Extracted records:

++++++

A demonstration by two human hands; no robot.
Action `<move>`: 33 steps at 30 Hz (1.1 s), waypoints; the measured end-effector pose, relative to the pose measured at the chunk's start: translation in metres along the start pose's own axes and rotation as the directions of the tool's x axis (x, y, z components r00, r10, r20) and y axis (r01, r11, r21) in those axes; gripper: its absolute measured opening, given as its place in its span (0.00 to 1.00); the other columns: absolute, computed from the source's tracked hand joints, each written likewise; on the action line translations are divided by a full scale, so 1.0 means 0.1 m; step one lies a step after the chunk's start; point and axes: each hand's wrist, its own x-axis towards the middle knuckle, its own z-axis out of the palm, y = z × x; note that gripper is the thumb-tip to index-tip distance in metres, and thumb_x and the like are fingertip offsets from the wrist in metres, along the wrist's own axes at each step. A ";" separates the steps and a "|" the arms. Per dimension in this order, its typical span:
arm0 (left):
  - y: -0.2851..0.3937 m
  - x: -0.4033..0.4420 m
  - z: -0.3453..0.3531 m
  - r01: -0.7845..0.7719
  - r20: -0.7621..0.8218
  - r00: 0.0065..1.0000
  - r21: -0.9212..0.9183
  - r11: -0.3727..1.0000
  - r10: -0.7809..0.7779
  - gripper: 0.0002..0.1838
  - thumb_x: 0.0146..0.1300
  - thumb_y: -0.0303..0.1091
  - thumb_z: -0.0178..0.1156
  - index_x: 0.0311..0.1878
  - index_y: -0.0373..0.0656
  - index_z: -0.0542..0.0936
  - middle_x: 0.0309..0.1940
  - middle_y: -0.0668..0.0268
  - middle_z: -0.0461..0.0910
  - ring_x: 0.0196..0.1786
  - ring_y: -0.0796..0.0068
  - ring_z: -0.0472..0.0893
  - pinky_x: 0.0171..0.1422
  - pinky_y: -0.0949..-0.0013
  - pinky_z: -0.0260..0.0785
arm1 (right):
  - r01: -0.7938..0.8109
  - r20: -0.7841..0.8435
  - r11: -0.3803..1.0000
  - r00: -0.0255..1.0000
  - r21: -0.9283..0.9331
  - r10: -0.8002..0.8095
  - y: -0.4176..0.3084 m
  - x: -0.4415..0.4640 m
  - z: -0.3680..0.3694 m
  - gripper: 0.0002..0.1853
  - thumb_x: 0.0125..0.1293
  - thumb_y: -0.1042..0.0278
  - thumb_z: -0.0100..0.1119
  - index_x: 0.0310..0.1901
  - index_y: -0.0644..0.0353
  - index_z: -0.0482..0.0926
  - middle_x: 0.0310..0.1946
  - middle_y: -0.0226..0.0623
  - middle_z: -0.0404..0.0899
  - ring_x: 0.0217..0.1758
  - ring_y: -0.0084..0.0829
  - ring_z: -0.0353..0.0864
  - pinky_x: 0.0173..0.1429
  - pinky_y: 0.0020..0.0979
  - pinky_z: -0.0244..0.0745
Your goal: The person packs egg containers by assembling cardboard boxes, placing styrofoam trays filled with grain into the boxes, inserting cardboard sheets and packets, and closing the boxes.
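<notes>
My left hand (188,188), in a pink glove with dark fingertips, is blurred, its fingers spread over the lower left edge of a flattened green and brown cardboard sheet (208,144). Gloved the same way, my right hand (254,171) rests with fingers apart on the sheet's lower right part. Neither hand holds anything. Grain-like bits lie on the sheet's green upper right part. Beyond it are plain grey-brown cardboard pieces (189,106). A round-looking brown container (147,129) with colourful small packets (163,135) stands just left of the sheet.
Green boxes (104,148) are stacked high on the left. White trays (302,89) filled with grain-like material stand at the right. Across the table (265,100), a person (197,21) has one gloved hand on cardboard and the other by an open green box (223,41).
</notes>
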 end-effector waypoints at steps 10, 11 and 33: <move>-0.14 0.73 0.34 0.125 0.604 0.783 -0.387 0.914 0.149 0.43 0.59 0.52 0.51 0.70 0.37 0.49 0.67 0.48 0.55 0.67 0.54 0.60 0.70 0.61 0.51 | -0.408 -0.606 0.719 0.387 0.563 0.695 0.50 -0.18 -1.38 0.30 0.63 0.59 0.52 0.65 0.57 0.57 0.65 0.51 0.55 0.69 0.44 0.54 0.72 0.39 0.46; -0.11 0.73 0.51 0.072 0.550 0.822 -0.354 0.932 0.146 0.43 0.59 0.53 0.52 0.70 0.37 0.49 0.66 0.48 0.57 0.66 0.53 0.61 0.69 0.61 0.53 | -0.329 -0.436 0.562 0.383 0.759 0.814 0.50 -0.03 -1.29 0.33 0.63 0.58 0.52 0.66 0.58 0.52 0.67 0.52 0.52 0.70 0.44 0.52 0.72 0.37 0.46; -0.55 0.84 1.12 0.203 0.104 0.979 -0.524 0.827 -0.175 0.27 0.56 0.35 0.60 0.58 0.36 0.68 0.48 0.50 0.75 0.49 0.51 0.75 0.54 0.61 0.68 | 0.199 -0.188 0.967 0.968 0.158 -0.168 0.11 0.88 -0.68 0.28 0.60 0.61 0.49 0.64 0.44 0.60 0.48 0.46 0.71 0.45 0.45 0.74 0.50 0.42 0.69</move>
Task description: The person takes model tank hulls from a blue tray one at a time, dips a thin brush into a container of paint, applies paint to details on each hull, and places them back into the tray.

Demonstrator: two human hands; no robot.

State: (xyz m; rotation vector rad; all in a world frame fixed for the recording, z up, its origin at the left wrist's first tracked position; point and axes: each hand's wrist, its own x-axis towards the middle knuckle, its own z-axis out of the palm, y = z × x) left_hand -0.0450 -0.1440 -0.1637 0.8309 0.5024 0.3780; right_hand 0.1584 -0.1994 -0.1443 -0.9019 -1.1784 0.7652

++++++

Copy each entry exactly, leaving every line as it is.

A demonstration by two human hands; no robot.
Action `<move>`: 33 steps at 30 Hz (1.1 s), waypoints; the measured end-effector pose, relative to the pose measured at the chunk's start: translation in metres along the start pose's own axes and rotation as the directions of the tool's x axis (x, y, z components r00, r10, r20) and y axis (r01, r11, r21) in those axes; gripper: its absolute measured opening, given as its place in its span (0.00 to 1.00); the other columns: absolute, computed from the source's tracked hand joints, each written likewise; on the action line translations are divided by a full scale, so 1.0 means 0.1 m; step one lies a step after the chunk's start; point and axes: each hand's wrist, its own x-axis towards the middle knuckle, its own z-axis out of the palm, y = z × x; note that gripper is the thumb-tip to index-tip distance in metres, and thumb_x and the like are fingertip offsets from the wrist in metres, along the wrist's own axes at each step. A ";" separates the steps and a "|" the arms. Per dimension in this order, its typical span:
arm0 (left):
  - y: -0.2851..0.3937 m
  - x: -0.4033..0.4420 m
  - z: -0.3453..0.3531 m
  - r01: -0.7845..0.7719
  - r20: -0.7621..0.8218
  - r00: 0.0065..1.0000
  - r21: -0.9212..0.9183
  - r11: -0.3727..1.0000
  - r10: -0.7809..0.7779
  - gripper: 0.0002..0.1838
  - thumb_x: 0.0146..0.1300
  - thumb_y: -0.0303..0.1091
  - thumb_z: -0.0178..0.1156
  - index_x: 0.0311..0.1878
  - index_y: -0.0373..0.0656
  - index_z: -0.0542..0.0936
  - middle_x: 0.0309..0.1940
  - middle_y: -0.0668..0.0268
  - middle_z: -0.0461..0.0910
  - ring_x: 0.0196..0.1786
  - ring_y: -0.0796..0.0068
  - ring_z: -0.0472..0.0893
  - pinky_x: 0.0171..0.1422
  - pinky_y: -0.0949..-0.0013
  - pinky_z: -0.0260..0.0785
arm1 (right):
  - r01: -0.7938..0.8109
  - r20: -0.7841..0.8435
  - r11: -0.3803..1.0000
  - r00: -0.0255..1.0000
  - r21: -0.9283..0.9331
  - r10: -0.8002..0.8095
  - y: -0.4176..0.3084 m
  - x: -0.4415..0.4640 m
  - z: -0.3680..0.3694 m
  - gripper: 0.0002..0.1853
  - thumb_x: 0.0125..0.1293
  - thumb_y: -0.1042..0.0278
  - thumb_z: -0.0100..0.1119
  - index_x: 0.0310..0.1901
  - index_y: -0.0644..0.0353
  - index_z: -0.0482..0.0926
  - middle_x: 0.0310..0.1946
  - middle_y: -0.0226..0.0623
  - middle_z: -0.0404..0.0899
  - ring_x: 0.0217..0.1758
  - ring_y: -0.0084..0.0829
  - ring_z: -0.0353..0.0864
  - pinky_x: 0.0173..0.1429
  - pinky_y: 0.0020..0.0979
  - pinky_z: -0.0244..0.0745
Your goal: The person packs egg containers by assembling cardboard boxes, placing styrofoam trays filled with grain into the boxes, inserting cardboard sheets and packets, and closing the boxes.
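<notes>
My left hand (188,188), in a pink glove with dark fingertips, is blurred, its fingers spread over the lower left edge of a flattened green and brown cardboard sheet (208,144). Gloved the same way, my right hand (254,171) rests with fingers apart on the sheet's lower right part. Neither hand holds anything. Grain-like bits lie on the sheet's green upper right part. Beyond it are plain grey-brown cardboard pieces (189,106). A round-looking brown container (147,129) with colourful small packets (163,135) stands just left of the sheet.
Green boxes (104,148) are stacked high on the left. White trays (302,89) filled with grain-like material stand at the right. Across the table (265,100), a person (197,21) has one gloved hand on cardboard and the other by an open green box (223,41).
</notes>
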 end-effector waypoints at steps 10, 11 and 33: <move>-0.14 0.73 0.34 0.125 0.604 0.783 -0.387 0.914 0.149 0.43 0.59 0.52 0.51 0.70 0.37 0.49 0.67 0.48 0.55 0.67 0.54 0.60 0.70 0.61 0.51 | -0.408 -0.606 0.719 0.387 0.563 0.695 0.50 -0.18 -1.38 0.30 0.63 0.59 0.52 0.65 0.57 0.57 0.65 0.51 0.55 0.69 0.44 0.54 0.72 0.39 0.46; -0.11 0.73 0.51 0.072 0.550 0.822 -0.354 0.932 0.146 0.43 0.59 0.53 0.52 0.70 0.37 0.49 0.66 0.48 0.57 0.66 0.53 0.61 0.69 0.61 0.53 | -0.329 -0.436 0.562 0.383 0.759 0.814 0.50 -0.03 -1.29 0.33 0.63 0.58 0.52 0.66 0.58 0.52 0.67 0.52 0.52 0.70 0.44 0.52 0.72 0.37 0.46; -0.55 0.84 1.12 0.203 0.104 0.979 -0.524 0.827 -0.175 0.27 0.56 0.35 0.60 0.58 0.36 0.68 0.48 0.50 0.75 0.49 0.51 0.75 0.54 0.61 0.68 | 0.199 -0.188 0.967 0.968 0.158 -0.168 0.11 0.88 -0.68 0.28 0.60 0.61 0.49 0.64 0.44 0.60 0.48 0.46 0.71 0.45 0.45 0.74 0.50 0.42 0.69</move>
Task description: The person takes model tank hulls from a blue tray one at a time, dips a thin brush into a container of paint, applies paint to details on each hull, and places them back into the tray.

Demonstrator: two human hands; no robot.

State: (xyz m; rotation vector rad; all in a world frame fixed for the recording, z up, its origin at the left wrist's first tracked position; point and axes: each hand's wrist, its own x-axis towards the middle knuckle, its own z-axis out of the palm, y = z × x) left_hand -0.0450 -0.1440 -0.1637 0.8309 0.5024 0.3780; right_hand 0.1584 -0.1994 -0.1443 -0.9019 -1.1784 0.7652

There is nothing else to the answer.